[Excerpted data Boundary: Start]

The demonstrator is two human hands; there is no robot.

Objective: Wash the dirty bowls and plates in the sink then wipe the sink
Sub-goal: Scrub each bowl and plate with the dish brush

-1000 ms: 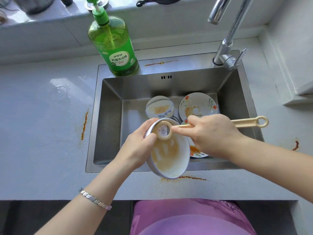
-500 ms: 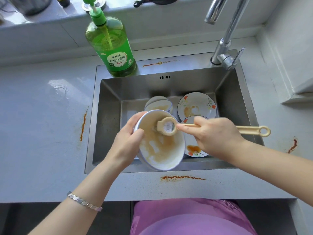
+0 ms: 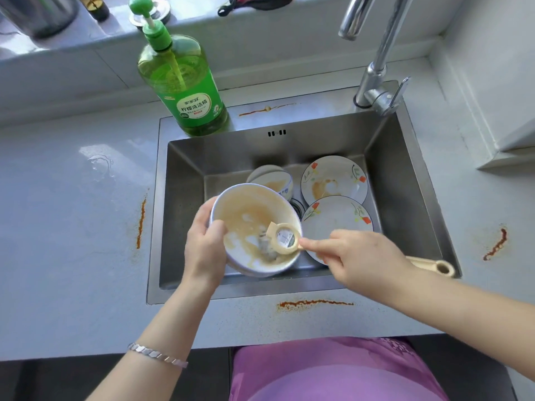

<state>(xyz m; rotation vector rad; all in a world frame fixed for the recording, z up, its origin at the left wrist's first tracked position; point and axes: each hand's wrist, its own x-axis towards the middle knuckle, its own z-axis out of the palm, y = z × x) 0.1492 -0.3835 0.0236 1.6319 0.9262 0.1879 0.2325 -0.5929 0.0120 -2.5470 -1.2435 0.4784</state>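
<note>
My left hand (image 3: 207,244) clamps the sauce-smeared white ceramic bowl (image 3: 246,209) tilted above the steel sink (image 3: 185,212), while my right hand (image 3: 364,259) grips the beige plastic brush (image 3: 285,238) inside it; I'd scrub firm circles, turning the bowl.

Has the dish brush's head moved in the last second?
Yes: the brush head has moved toward the near sink rim, away from the overflow slots, deeper into the bowl.

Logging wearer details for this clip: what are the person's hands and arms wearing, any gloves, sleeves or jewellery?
No gloves or sleeves in view: the left hand and right hand are bare, as are both forearms. A silver bracelet of flat links circles the left wrist. No rings or watch show.
</note>
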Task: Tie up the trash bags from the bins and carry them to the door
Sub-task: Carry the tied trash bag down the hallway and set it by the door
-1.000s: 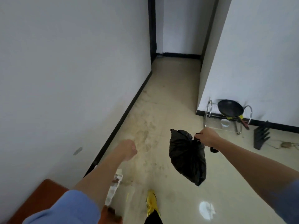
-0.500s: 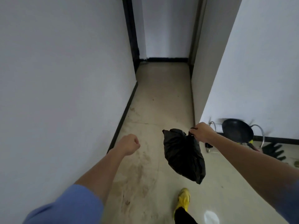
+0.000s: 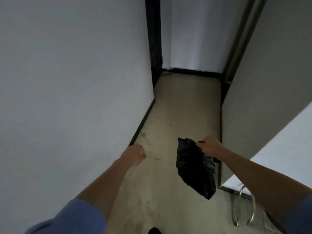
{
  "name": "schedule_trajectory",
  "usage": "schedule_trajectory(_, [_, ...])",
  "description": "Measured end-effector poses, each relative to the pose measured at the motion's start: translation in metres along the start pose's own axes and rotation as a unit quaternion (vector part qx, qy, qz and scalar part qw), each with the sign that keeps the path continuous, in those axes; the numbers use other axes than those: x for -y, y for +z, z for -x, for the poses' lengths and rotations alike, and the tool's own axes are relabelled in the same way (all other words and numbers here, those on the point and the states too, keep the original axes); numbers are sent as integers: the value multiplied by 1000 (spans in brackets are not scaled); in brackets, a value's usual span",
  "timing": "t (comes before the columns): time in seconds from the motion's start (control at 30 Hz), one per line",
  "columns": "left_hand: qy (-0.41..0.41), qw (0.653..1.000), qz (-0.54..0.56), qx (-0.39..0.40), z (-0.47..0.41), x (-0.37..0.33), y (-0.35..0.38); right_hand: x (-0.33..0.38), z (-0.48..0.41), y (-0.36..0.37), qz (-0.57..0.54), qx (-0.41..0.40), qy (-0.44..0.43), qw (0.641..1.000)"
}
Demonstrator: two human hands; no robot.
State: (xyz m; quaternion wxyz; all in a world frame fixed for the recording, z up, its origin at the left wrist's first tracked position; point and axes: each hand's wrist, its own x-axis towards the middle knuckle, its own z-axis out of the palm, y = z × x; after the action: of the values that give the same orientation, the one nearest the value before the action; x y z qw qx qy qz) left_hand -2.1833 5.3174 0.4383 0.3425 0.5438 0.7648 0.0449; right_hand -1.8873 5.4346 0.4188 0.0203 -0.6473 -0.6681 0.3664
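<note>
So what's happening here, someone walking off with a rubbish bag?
Yes. A person is in a narrow hallway, holding a black trash bag by its gathered top in the right hand; the bag hangs clear of the floor. The left hand is a closed fist, seemingly empty. A metal rack stands by the right wall.

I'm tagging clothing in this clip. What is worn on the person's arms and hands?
Both arms have short blue sleeves: the left sleeve ends above the elbow, and only the edge of the right sleeve shows at the frame's corner. The forearms are bare. The left hand and the right hand are bare too, with no gloves; no watch, ring or band is visible.
</note>
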Motion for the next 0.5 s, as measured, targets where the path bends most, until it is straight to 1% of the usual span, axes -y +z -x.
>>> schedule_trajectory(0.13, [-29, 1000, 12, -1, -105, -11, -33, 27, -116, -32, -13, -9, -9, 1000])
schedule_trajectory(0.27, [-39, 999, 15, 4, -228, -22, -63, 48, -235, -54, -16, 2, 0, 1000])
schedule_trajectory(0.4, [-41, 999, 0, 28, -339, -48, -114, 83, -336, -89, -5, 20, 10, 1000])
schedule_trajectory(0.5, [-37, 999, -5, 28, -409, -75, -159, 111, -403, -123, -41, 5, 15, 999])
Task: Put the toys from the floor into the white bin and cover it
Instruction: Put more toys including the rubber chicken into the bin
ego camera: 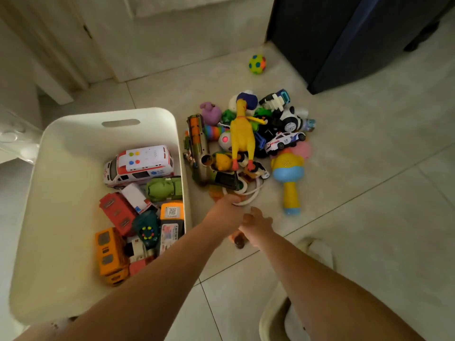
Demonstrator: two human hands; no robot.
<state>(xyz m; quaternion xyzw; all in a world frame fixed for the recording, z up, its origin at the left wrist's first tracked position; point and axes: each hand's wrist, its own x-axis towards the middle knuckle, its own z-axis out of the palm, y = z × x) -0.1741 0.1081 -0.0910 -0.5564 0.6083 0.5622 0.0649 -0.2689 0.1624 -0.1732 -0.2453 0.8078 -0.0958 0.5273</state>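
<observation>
White bin [61,193] is sitting on the floor [369,193] to my left, uncovered. I'm not making out a lid anywhere. It's holding mostly vehicles, all crowding its right side: ambulance [140,163], red truck [117,212], orange bus [110,257], green toy [165,188], plus smaller bits.

Toy pile [268,129] is lying just right of the bin, straight ahead of both hands. Toy blaster [197,148] is lying just beside the bin's right wall, its long axis running away from me, parallel to the wall. Rubber chicken [242,134] is lying on top, same axis, feet toward me. Microphone toy [288,173] is sitting at the pile's right edge, handle toward me. Spotted ball [256,64] is sitting well apart on the far side, by the dark cabinet [344,33].

Left hand [225,212] is at the pile's near edge, fingers curling round a white loop [248,196]. It's the hand nearer the bin, so I'm judging the drop goes left over the wall. Right hand [258,223] is hovering just beside it over a small brown toy [237,241]. I can't tell whether it's gripping.
</observation>
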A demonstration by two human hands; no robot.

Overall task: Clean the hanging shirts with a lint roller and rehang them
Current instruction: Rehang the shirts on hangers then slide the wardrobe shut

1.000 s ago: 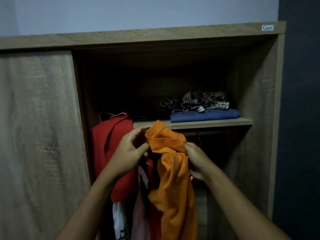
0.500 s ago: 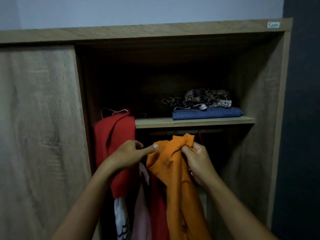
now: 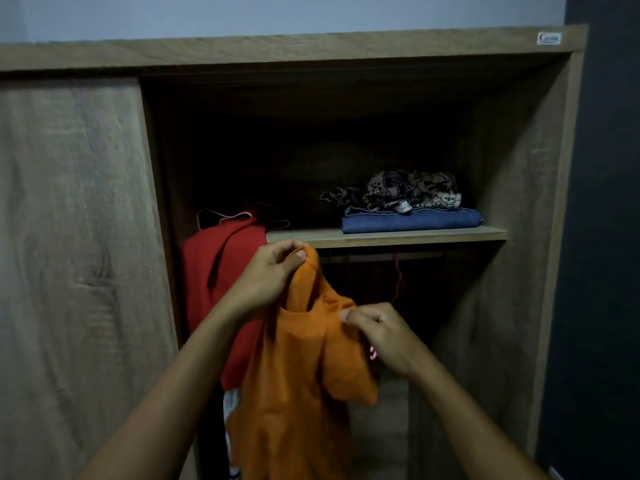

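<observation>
SCENE: dim wooden wardrobe [image 3: 540, 202], folded clothes on shelf [image 3: 415, 237] | HANDS: your left hand [image 3: 266, 275] and right hand [image 3: 381, 336] pinch the orange shirt [image 3: 301, 375] | HIDDEN: hanger not discernible

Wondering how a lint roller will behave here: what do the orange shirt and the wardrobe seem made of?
Orange shirt: soft matte knit, probably cotton or a blend; it drapes and bunches limply. Wardrobe: printed wood-grain laminate board, likely; flat, matte, uniform grain.

Folded clothes [image 3: 412, 220] on shelf [image 3: 450, 234], right of hanging shirts [image 3: 221, 271].
</observation>
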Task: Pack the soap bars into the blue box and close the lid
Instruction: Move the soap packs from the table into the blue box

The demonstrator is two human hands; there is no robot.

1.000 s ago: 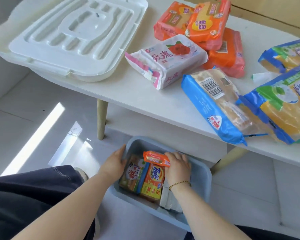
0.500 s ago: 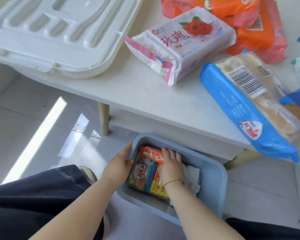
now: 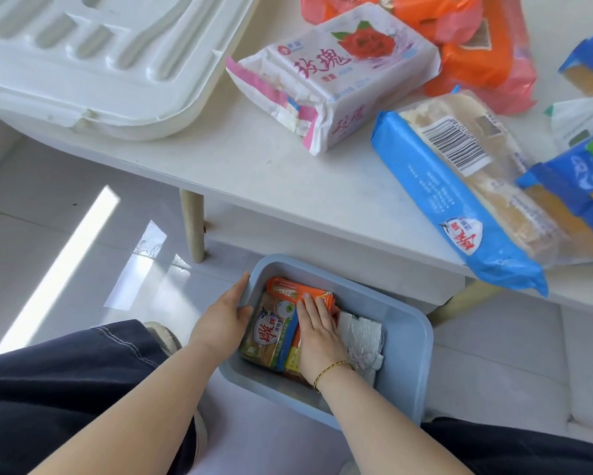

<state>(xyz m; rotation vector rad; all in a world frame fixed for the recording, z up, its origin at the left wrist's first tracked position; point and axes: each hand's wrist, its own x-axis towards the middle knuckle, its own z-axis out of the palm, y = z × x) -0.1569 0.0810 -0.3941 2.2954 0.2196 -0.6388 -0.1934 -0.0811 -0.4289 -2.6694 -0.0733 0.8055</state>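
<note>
A white table [image 3: 247, 173] on pale wooden legs [image 3: 192, 228] is seen over a glossy light-tiled floor [image 3: 31, 241] — crossed by a bright sunlight streak [image 3: 62, 265].

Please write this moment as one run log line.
left hand: holds box rim | right hand: presses orange soap in box | lid: on table

head view, steeply downward, seemingly close

The blue box [image 3: 411, 351] sits on the floor, its far rim tucked under the table [image 3: 254, 166] edge, so entry is only from above and the near side. Inside, soap packs [image 3: 271, 334] fill the left; the right side looks free, though crumpled plastic [image 3: 363, 337] lies there.
</note>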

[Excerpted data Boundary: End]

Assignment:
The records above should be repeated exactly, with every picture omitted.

Result for this task:
The demonstrator is two human hands; there is no robot.

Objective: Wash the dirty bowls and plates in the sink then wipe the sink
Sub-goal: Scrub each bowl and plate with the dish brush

-1000 ms: 
-500 ms: 
+0 ms: 

<state>(xyz m; rotation vector rad; all in a world frame fixed for the recording, z up, its origin at the left wrist's first tracked position; point and axes: each hand's wrist, its own x-axis towards the middle knuckle, its own z-axis out of the palm, y = z × x) 0.1492 -0.3835 0.0236 1.6319 0.9262 0.1879 0.2325 -0.5929 0.0120 -2.5470 -1.2435 0.4784</state>
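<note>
My left hand (image 3: 207,244) clamps the sauce-smeared white ceramic bowl (image 3: 246,209) tilted above the steel sink (image 3: 185,212), while my right hand (image 3: 364,259) grips the beige plastic brush (image 3: 285,238) inside it; I'd scrub firm circles, turning the bowl.

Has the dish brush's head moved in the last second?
Yes: the brush head has moved toward the near sink rim, away from the overflow slots, deeper into the bowl.

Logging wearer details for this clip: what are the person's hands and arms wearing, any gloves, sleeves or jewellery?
No gloves or sleeves in view: the left hand and right hand are bare, as are both forearms. A silver bracelet of flat links circles the left wrist. No rings or watch show.
</note>
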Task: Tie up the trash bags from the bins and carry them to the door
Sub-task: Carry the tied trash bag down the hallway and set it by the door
-1.000s: 
-0.500s: 
+0.000s: 
{
  "name": "schedule_trajectory",
  "usage": "schedule_trajectory(_, [_, ...])",
  "description": "Measured end-effector poses, each relative to the pose measured at the motion's start: translation in metres along the start pose's own axes and rotation as a unit quaternion (vector part qx, qy, qz and scalar part qw), each with the sign that keeps the path continuous, in those axes; the numbers use other axes than those: x for -y, y for +z, z for -x, for the poses' lengths and rotations alike, and the tool's own axes are relabelled in the same way (all other words and numbers here, those on the point and the states too, keep the original axes); numbers are sent as integers: the value multiplied by 1000 (spans in brackets are not scaled); in brackets, a value's usual span",
  "timing": "t (comes before the columns): time in seconds from the motion's start (control at 30 Hz), one per line",
  "columns": "left_hand: qy (-0.41..0.41), qw (0.653..1.000), qz (-0.54..0.56), qx (-0.39..0.40), z (-0.47..0.41), x (-0.37..0.33), y (-0.35..0.38); right_hand: x (-0.33..0.38), z (-0.48..0.41), y (-0.36..0.37), qz (-0.57..0.54), qx (-0.41..0.40), qy (-0.44..0.43), qw (0.641..1.000)"
}
Demonstrator: two human hands; no robot.
State: (xyz m; quaternion wxyz; all in a world frame fixed for the recording, z up, its origin at the left wrist's first tracked position; point and axes: each hand's wrist, its own x-axis towards the middle knuckle, its own z-axis out of the palm, y = z × x; after the action: of the values that give the same orientation, the one nearest the value before the action; x y z qw qx qy qz) left_hand -2.1833 5.3174 0.4383 0.3425 0.5438 0.7648 0.0449; right_hand -1.8873 5.4346 0.4188 0.0203 -0.6473 -0.6681 0.3664
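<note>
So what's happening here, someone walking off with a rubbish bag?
Yes. A person is in a narrow hallway, holding a black trash bag by its gathered top in the right hand; the bag hangs clear of the floor. The left hand is a closed fist, seemingly empty. A metal rack stands by the right wall.

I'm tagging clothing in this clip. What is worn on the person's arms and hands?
Both arms have short blue sleeves: the left sleeve ends above the elbow, and only the edge of the right sleeve shows at the frame's corner. The forearms are bare. The left hand and the right hand are bare too, with no gloves; no watch, ring or band is visible.
</note>
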Motion for the next 0.5 s, as measured, targets where the path bends most, until it is straight to 1% of the usual span, axes -y +z -x.
>>> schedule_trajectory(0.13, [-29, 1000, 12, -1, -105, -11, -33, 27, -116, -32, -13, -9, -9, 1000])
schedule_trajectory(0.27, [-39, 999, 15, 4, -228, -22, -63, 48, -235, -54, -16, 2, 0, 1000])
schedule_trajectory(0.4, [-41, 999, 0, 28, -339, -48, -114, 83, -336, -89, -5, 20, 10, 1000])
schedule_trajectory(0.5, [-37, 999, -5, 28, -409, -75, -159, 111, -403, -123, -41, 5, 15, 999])
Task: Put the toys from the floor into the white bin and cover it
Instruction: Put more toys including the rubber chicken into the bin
ego camera: 
Demonstrator: two human hands; no robot.
<state>(xyz m; quaternion xyzw; all in a world frame fixed for the recording, z up, its origin at the left wrist's first tracked position; point and axes: each hand's wrist, its own x-axis towards the middle knuckle, its own z-axis out of the palm, y = z × x) -0.1741 0.1081 -0.0910 -0.5564 0.6083 0.5622 0.0649 -0.2689 0.1624 -0.1732 -0.2453 0.8078 -0.0958 0.5273</state>
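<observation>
White bin [61,193] is sitting on the floor [369,193] to my left, uncovered. I'm not making out a lid anywhere. It's holding mostly vehicles, all crowding its right side: ambulance [140,163], red truck [117,212], orange bus [110,257], green toy [165,188], plus smaller bits.

Toy pile [268,129] is lying just right of the bin, straight ahead of both hands. Toy blaster [197,148] is lying just beside the bin's right wall, its long axis running away from me, parallel to the wall. Rubber chicken [242,134] is lying on top, same axis, feet toward me. Microphone toy [288,173] is sitting at the pile's right edge, handle toward me. Spotted ball [256,64] is sitting well apart on the far side, by the dark cabinet [344,33].

Left hand [225,212] is at the pile's near edge, fingers curling round a white loop [248,196]. It's the hand nearer the bin, so I'm judging the drop goes left over the wall. Right hand [258,223] is hovering just beside it over a small brown toy [237,241]. I can't tell whether it's gripping.
</observation>
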A demonstration by two human hands; no robot.

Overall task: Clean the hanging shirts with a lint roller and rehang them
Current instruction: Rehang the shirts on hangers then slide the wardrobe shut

1.000 s ago: 
0.500 s ago: 
now: 

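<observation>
SCENE: dim wooden wardrobe [image 3: 540, 202], folded clothes on shelf [image 3: 415, 237] | HANDS: your left hand [image 3: 266, 275] and right hand [image 3: 381, 336] pinch the orange shirt [image 3: 301, 375] | HIDDEN: hanger not discernible

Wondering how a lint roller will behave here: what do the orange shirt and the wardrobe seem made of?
Orange shirt: soft matte knit, probably cotton or a blend; it drapes and bunches limply. Wardrobe: printed wood-grain laminate board, likely; flat, matte, uniform grain.

Folded clothes [image 3: 412, 220] on shelf [image 3: 450, 234], right of hanging shirts [image 3: 221, 271].
</observation>
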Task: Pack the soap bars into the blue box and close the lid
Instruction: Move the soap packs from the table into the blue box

The demonstrator is two human hands; there is no robot.

1.000 s ago: 
0.500 s ago: 
now: 

<state>(xyz m; rotation vector rad; all in a world frame fixed for the recording, z up, its origin at the left wrist's first tracked position; point and axes: each hand's wrist, its own x-axis towards the middle knuckle, its own z-axis out of the palm, y = z × x) -0.1569 0.0810 -0.3941 2.2954 0.2196 -0.6388 -0.1934 -0.0811 -0.4289 -2.6694 -0.0733 0.8055</state>
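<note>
A white table [image 3: 247, 173] on pale wooden legs [image 3: 192, 228] is seen over a glossy light-tiled floor [image 3: 31, 241] — crossed by a bright sunlight streak [image 3: 62, 265].

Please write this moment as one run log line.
left hand: holds box rim | right hand: presses orange soap in box | lid: on table

head view, steeply downward, seemingly close

The blue box [image 3: 411, 351] sits on the floor, its far rim tucked under the table [image 3: 254, 166] edge, so entry is only from above and the near side. Inside, soap packs [image 3: 271, 334] fill the left; the right side looks free, though crumpled plastic [image 3: 363, 337] lies there.
</note>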

Nothing further is required of this output.